Ackerwissen: Riesenpastinaken
Viele von euch Solawistas haben sich vergangene Woche sicherlich über die Pastinaken gewundert, denn in den meisten Depots stand auf der Gemüsetafel “Pastinake: 1 Stück pro Anteil”. Da die meisten Exemplare über ein halbes Kilo wogen haben wir uns bei der Ernte entschlossen, sie nach Stück zu verteilen (und nur die kleineren klassisch nach Gewicht zum selbst abwiegen).
Warum aber sind die Pastinaken diesen Winter so riesig?
Zu gut gedüngt? Zu früh gesät? Versehentliche die Sorte “Industriepastinake Gigant” bestellt? Nein, nein und nochmals nein.
Haben wir vielleicht einfach zu spät geerntet? Auch hier lautet die Antwort eher nein, denn wir lassen die Pastinaken gern den Winter über im Boden. Nirgendwo halten sie sich besser als lebendig in der Erde – vorausgesetzt, die Mäusepopulation nimmt nicht überhand. Um Minusgrade müssen wir uns keine Sorgen machen; anders als viele andere Wintergemüse halten Pastinaken jeden Frost aus. Ein weiterer Vorteil: wir sparen Platz in unserem Lager, das Ende Oktober meist aus allen Nähten platzt. Ein kleiner Nachteil: Ist der Boden gefroren, kommen wir nicht an die Pastinaken ran und müssen mit der Ernte warten, bis es taut.

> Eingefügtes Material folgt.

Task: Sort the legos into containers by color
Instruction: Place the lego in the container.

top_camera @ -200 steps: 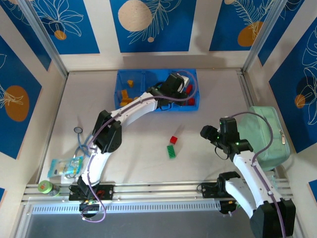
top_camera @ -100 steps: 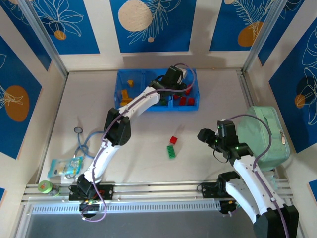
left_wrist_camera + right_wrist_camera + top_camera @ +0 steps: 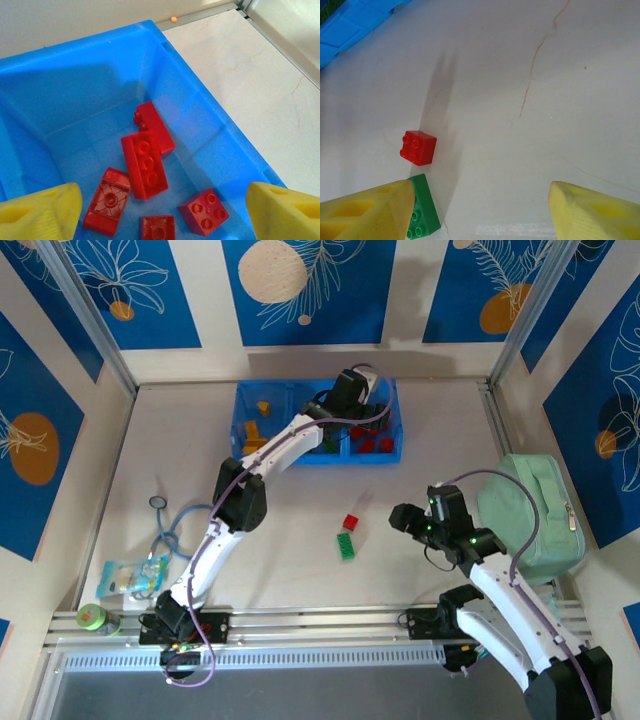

Ein weiterer Nachteil: im Winter haben die Pastinaken kein grünes Laub mehr, um sie zeitsparend aus der Ernte zu ziehen; dazu ist der Boden oft extrem nass, was die Ernte zu einem mühsamen Pastinaken-Suchspiel machen kann.
Nun aber zur Auflösung unseres Rätsels um die Riesenpastinaken: Es war ein feuchter Sommer, die Pastinaken waren also stets gut mit Wasser versorgt und konnten zügig durchwachsen. Vor allem aber sind nach der Aussaat im Juni – da war es ausnahmsweise mal kurz heiß und extrem trocken – viele von ihnen nicht gekeimt und viele Keimlinge vertrocknet. In der Folge hatten viele Wurzeln viel zu viel Platz im Beet und konnten ohne hungrige Nachbar:innen besonders viele Nährstoffe aufnehmen und zu Giganten heranwachsen.
Die Aussaat der Pastinaken ist für Gärtner:innen immer aufregend. Wer – so wie wir und viele kleinere Gärtnereien – kein mit Luftdruck betriebenes Einzelkornsägerät hat, kämpft zunächst mal mit der sehr individuellen Form der geflügelten Pastinakensamen (siehe hier oder hier); die ähneln eher einer Münze oder einem Ahornsamen als einem Kügelchen und rieseln deshalb alles andere als homogen aus manuellen Sämaschinen. Zudem haben sie eine extrem lange Keimzeit – nach der Aussaat wächst also zunächst erstmal nur Unkraut, bevor dann die Pastinake endlich aus dem Boden spitzt.
Wir nutzen deshalb vorgekeimtes Saatgut in Pillenform – eine dünnne Zuckerkruste macht aus den flachen Samen runde Kügelchen, die wunderbar gleichmäßig ins Beet rieseln. Zum Glück gibt es solches vorbehandeltes Saatgut in Bio-Qualität bei der Firma Sativa; wir verwenden am liebsten die Sorte “Schleswiger Schnee”.